An exact copy of every record below is required, with the pictures left out.

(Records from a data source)
● ● ● ● ● ● ●

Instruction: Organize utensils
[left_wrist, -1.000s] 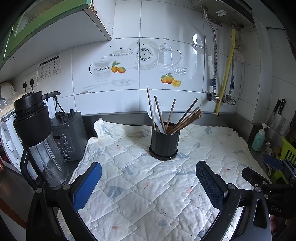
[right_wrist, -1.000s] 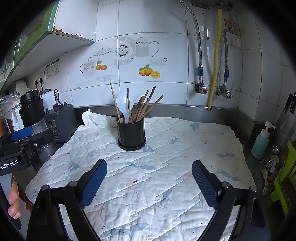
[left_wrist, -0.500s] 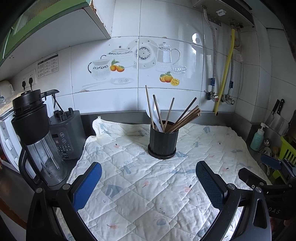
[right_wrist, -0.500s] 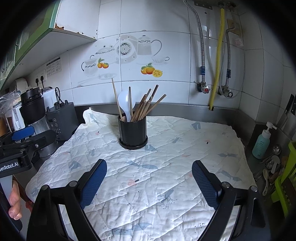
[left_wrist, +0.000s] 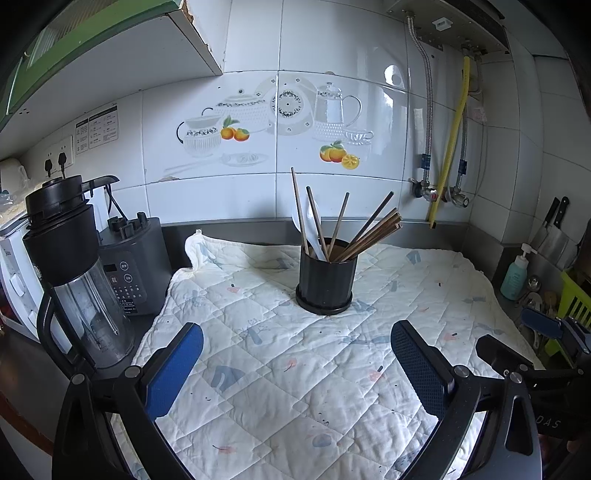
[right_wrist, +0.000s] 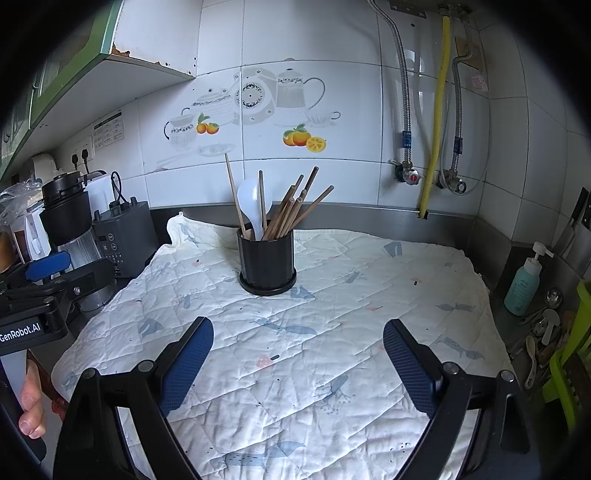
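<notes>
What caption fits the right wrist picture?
Open right gripper faces a black holder of chopsticks and a white spoon on a quilted cloth.

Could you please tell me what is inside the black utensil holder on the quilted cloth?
The black utensil holder holds several wooden chopsticks and one white spoon, all leaning upright. Their lower ends and the holder's bottom are hidden by its wall.

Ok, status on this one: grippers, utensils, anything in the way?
Left gripper open, empty; right gripper open, empty. Chopsticks and white spoon upright in black holder on quilted cloth. Nothing in the way.
</notes>
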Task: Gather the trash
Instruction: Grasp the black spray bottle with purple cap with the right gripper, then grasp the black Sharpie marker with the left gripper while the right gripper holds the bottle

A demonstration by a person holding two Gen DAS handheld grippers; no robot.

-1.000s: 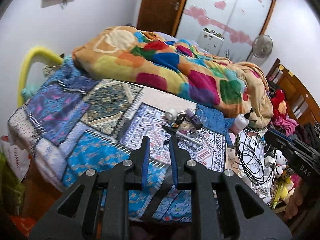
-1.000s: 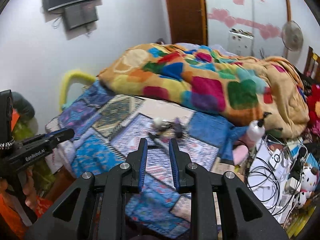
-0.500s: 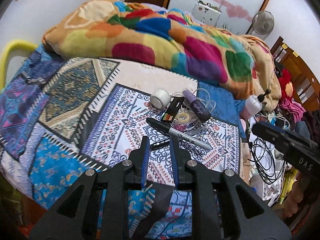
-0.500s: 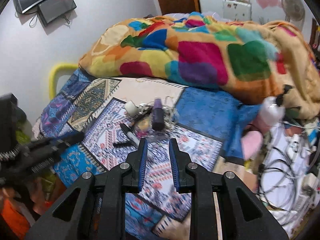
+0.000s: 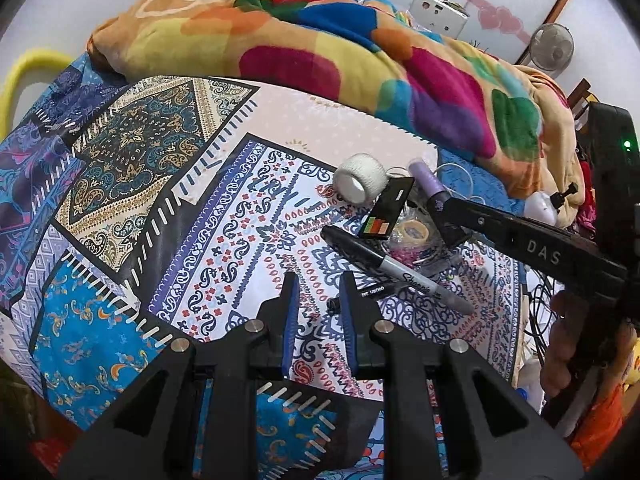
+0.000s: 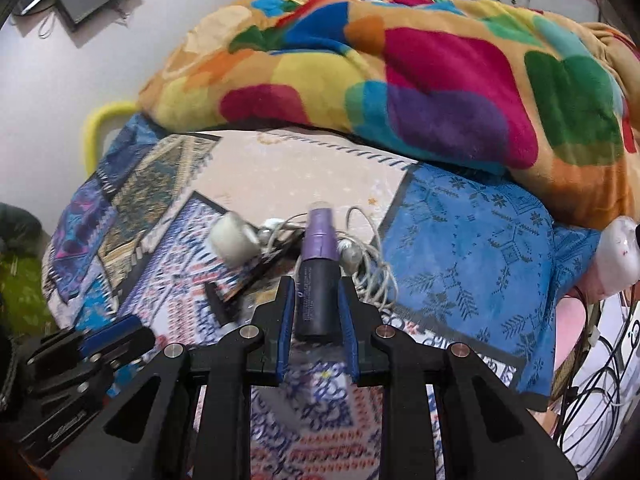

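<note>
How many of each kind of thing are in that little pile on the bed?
Pens: 2, a black marker and a small black pen
Rolls: 2, a white roll and a pale roll
Purple bottle: 1
Black colour palette: 1
White earphones: 1
Total: 7

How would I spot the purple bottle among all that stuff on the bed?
Start at the bright patchwork blanket heaped across the bed, then drop to the small clutter on the patterned sheet in front of it. The purple bottle lies beside a white tape roll and a black marker; it alone has a pale lilac cap on a dark violet body.
</note>
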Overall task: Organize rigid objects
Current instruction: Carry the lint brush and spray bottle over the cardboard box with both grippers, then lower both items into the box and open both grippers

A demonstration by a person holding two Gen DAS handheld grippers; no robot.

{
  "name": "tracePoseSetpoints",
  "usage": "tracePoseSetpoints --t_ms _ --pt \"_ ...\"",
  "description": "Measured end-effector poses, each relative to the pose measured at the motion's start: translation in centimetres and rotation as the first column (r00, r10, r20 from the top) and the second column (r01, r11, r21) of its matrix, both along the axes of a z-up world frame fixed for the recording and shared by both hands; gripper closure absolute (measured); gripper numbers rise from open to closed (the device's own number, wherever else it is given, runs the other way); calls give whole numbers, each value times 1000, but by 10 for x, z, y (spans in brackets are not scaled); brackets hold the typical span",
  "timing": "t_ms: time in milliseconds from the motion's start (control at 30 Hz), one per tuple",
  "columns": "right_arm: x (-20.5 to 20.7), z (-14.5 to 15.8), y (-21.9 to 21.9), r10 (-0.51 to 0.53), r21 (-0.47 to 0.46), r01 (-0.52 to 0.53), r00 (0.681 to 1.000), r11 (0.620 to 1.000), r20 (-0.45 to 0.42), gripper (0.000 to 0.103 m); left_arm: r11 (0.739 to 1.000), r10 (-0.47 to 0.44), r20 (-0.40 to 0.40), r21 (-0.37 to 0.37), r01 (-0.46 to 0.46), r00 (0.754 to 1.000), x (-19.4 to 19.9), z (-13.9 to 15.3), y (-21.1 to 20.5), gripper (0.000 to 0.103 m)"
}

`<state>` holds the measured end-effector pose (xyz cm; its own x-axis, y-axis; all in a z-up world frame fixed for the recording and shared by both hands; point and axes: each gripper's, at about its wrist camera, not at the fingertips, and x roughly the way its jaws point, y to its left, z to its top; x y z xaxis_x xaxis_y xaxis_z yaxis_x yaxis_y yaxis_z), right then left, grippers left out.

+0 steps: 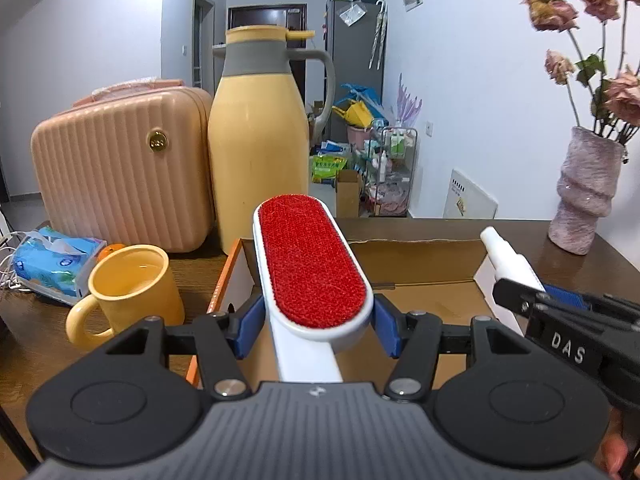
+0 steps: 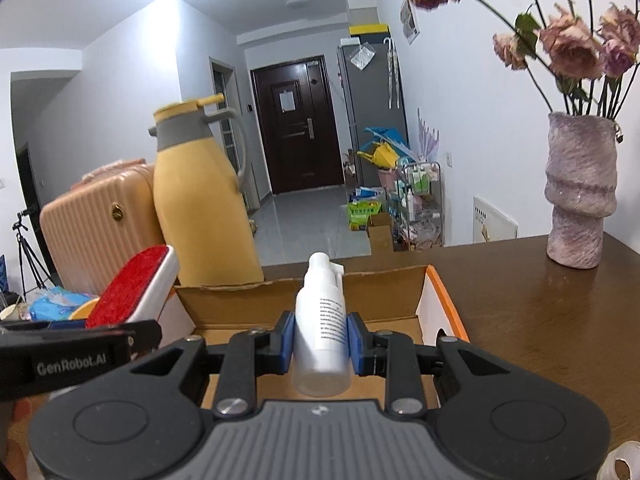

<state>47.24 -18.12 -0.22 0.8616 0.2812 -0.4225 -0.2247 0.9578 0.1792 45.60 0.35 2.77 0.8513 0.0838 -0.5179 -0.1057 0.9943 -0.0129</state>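
- Above the open cardboard box (image 1: 420,268), both grippers hold their loads over its interior.
- The left gripper (image 1: 318,326) has its jaws closed on the lint brush (image 1: 310,268): the blue pads (image 1: 251,326) press the white body from both sides, just behind the red bristle face. The brush head points away from the camera and tilts upward, over the box's left wall.
- The right gripper (image 2: 320,344) has its jaws closed on the white spray bottle (image 2: 322,320). The bottle stands nearly upright between the pads, nozzle end up, over the box's floor.
- The box rests on the brown wooden counter (image 2: 540,320); its outer walls are white with orange edges.
- Left of the box stand a yellow mug (image 1: 132,288), a blue tissue pack (image 1: 48,264) and a ribbed pink case (image 1: 120,184).
- A yellow thermos jug (image 1: 260,132) stands just behind the box's left rear corner, beside the case.
- Right of the box, well apart, a pink vase (image 2: 580,188) holds dried roses.
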Motion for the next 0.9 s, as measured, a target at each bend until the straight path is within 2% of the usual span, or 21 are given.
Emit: tracePoseSetpoints --t_ms 267,467,667,733,767,800,833,867,900 --pt "21 -15 1 -12 -27 11 999 1000 -50 76 1000 2 -50 -2 -2 999 22 -14 3 44" --pt "26 -28 4 -7 -61 1 996 998 -91 76 1000 -15 -128 -19 13 992 29 -27 4 44" --pt "26 -30 8 2 -86 -12 994 996 -112 76 1000 -16 -135 -23 13 991 26 -25 6 43" --pt "28 -31 7 -2 -89 -9 993 996 -122 76 1000 -5 -111 -13 4 994 24 -22 6 41" --pt "28 -30 7 -7 -95 -5 992 995 -124 75 1000 -3 -98 -10 2 995 22 -20 6 32" --pt "28 -30 7 -12 -102 -1 992 995 -124 73 1000 -1 -82 -9 0 997 19 -17 6 19" --pt "27 -29 7 -17 -104 4 992 995 -122 62 1000 6 -64 -5 -7 998 16 -14 6 13" --pt "27 -27 6 -26 -104 13 993 994 -116 41 1000 17 -46 4 -17 999 14 -12 5 6" --pt "26 -25 6 -35 -106 23 994 994 -106 30 1000 25 -25 15 -25 999 11 -9 4 1"
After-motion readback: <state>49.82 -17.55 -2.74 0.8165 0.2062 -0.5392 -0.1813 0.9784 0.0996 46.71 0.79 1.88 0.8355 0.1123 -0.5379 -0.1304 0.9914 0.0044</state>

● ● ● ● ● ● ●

■ FINISHED TASK
Instruction: Organize utensils
[left_wrist, -1.000s] 
[right_wrist, -1.000s] 
[left_wrist, -0.500s] 
[right_wrist, -0.500s] 
[left_wrist, +0.000s] 
[right_wrist, +0.000s] 
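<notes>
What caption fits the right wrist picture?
Open right gripper faces a black holder of chopsticks and a white spoon on a quilted cloth.

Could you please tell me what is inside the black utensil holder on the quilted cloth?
The black utensil holder holds several wooden chopsticks and one white spoon, all leaning upright. Their lower ends and the holder's bottom are hidden by its wall.

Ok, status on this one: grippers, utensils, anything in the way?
Left gripper open, empty; right gripper open, empty. Chopsticks and white spoon upright in black holder on quilted cloth. Nothing in the way.
</notes>
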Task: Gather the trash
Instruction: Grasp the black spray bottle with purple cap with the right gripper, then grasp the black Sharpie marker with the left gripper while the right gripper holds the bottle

A demonstration by a person holding two Gen DAS handheld grippers; no robot.

-1.000s: 
-1.000s: 
-0.500s: 
-0.500s: 
+0.000s: 
+0.000s: 

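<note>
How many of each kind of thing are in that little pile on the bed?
Pens: 2, a black marker and a small black pen
Rolls: 2, a white roll and a pale roll
Purple bottle: 1
Black colour palette: 1
White earphones: 1
Total: 7

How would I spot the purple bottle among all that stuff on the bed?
Start at the bright patchwork blanket heaped across the bed, then drop to the small clutter on the patterned sheet in front of it. The purple bottle lies beside a white tape roll and a black marker; it alone has a pale lilac cap on a dark violet body.
</note>
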Overall task: Organize rigid objects
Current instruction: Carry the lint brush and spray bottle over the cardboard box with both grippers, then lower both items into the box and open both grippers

A demonstration by a person holding two Gen DAS handheld grippers; no robot.

{
  "name": "tracePoseSetpoints",
  "usage": "tracePoseSetpoints --t_ms _ --pt \"_ ...\"",
  "description": "Measured end-effector poses, each relative to the pose measured at the motion's start: translation in centimetres and rotation as the first column (r00, r10, r20 from the top) and the second column (r01, r11, r21) of its matrix, both along the axes of a z-up world frame fixed for the recording and shared by both hands; gripper closure absolute (measured); gripper numbers rise from open to closed (the device's own number, wherever else it is given, runs the other way); calls give whole numbers, each value times 1000, but by 10 for x, z, y (spans in brackets are not scaled); brackets hold the typical span",
  "timing": "t_ms: time in milliseconds from the motion's start (control at 30 Hz), one per tuple",
  "columns": "right_arm: x (-20.5 to 20.7), z (-14.5 to 15.8), y (-21.9 to 21.9), r10 (-0.51 to 0.53), r21 (-0.47 to 0.46), r01 (-0.52 to 0.53), r00 (0.681 to 1.000), r11 (0.620 to 1.000), r20 (-0.45 to 0.42), gripper (0.000 to 0.103 m); left_arm: r11 (0.739 to 1.000), r10 (-0.47 to 0.44), r20 (-0.40 to 0.40), r21 (-0.37 to 0.37), r01 (-0.46 to 0.46), r00 (0.754 to 1.000), x (-19.4 to 19.9), z (-13.9 to 15.3), y (-21.1 to 20.5), gripper (0.000 to 0.103 m)"
}

`<state>` holds the measured end-effector pose (xyz cm; its own x-axis, y-axis; all in a z-up world frame fixed for the recording and shared by both hands; point and axes: each gripper's, at about its wrist camera, not at the fingertips, and x roughly the way its jaws point, y to its left, z to its top; x y z xaxis_x xaxis_y xaxis_z yaxis_x yaxis_y yaxis_z), right then left, grippers left out.

+0 steps: 
+0 steps: 

<state>47.24 -18.12 -0.22 0.8616 0.2812 -0.4225 -0.2247 0.9578 0.1792 45.60 0.35 2.77 0.8513 0.0838 -0.5179 -0.1057 0.9943 -0.0129</state>
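- Above the open cardboard box (image 1: 420,268), both grippers hold their loads over its interior.
- The left gripper (image 1: 318,326) has its jaws closed on the lint brush (image 1: 310,268): the blue pads (image 1: 251,326) press the white body from both sides, just behind the red bristle face. The brush head points away from the camera and tilts upward, over the box's left wall.
- The right gripper (image 2: 320,344) has its jaws closed on the white spray bottle (image 2: 322,320). The bottle stands nearly upright between the pads, nozzle end up, over the box's floor.
- The box rests on the brown wooden counter (image 2: 540,320); its outer walls are white with orange edges.
- Left of the box stand a yellow mug (image 1: 132,288), a blue tissue pack (image 1: 48,264) and a ribbed pink case (image 1: 120,184).
- A yellow thermos jug (image 1: 260,132) stands just behind the box's left rear corner, beside the case.
- Right of the box, well apart, a pink vase (image 2: 580,188) holds dried roses.
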Motion for the next 0.9 s, as measured, a target at each bend until the straight path is within 2% of the usual span, or 21 are given.
Emit: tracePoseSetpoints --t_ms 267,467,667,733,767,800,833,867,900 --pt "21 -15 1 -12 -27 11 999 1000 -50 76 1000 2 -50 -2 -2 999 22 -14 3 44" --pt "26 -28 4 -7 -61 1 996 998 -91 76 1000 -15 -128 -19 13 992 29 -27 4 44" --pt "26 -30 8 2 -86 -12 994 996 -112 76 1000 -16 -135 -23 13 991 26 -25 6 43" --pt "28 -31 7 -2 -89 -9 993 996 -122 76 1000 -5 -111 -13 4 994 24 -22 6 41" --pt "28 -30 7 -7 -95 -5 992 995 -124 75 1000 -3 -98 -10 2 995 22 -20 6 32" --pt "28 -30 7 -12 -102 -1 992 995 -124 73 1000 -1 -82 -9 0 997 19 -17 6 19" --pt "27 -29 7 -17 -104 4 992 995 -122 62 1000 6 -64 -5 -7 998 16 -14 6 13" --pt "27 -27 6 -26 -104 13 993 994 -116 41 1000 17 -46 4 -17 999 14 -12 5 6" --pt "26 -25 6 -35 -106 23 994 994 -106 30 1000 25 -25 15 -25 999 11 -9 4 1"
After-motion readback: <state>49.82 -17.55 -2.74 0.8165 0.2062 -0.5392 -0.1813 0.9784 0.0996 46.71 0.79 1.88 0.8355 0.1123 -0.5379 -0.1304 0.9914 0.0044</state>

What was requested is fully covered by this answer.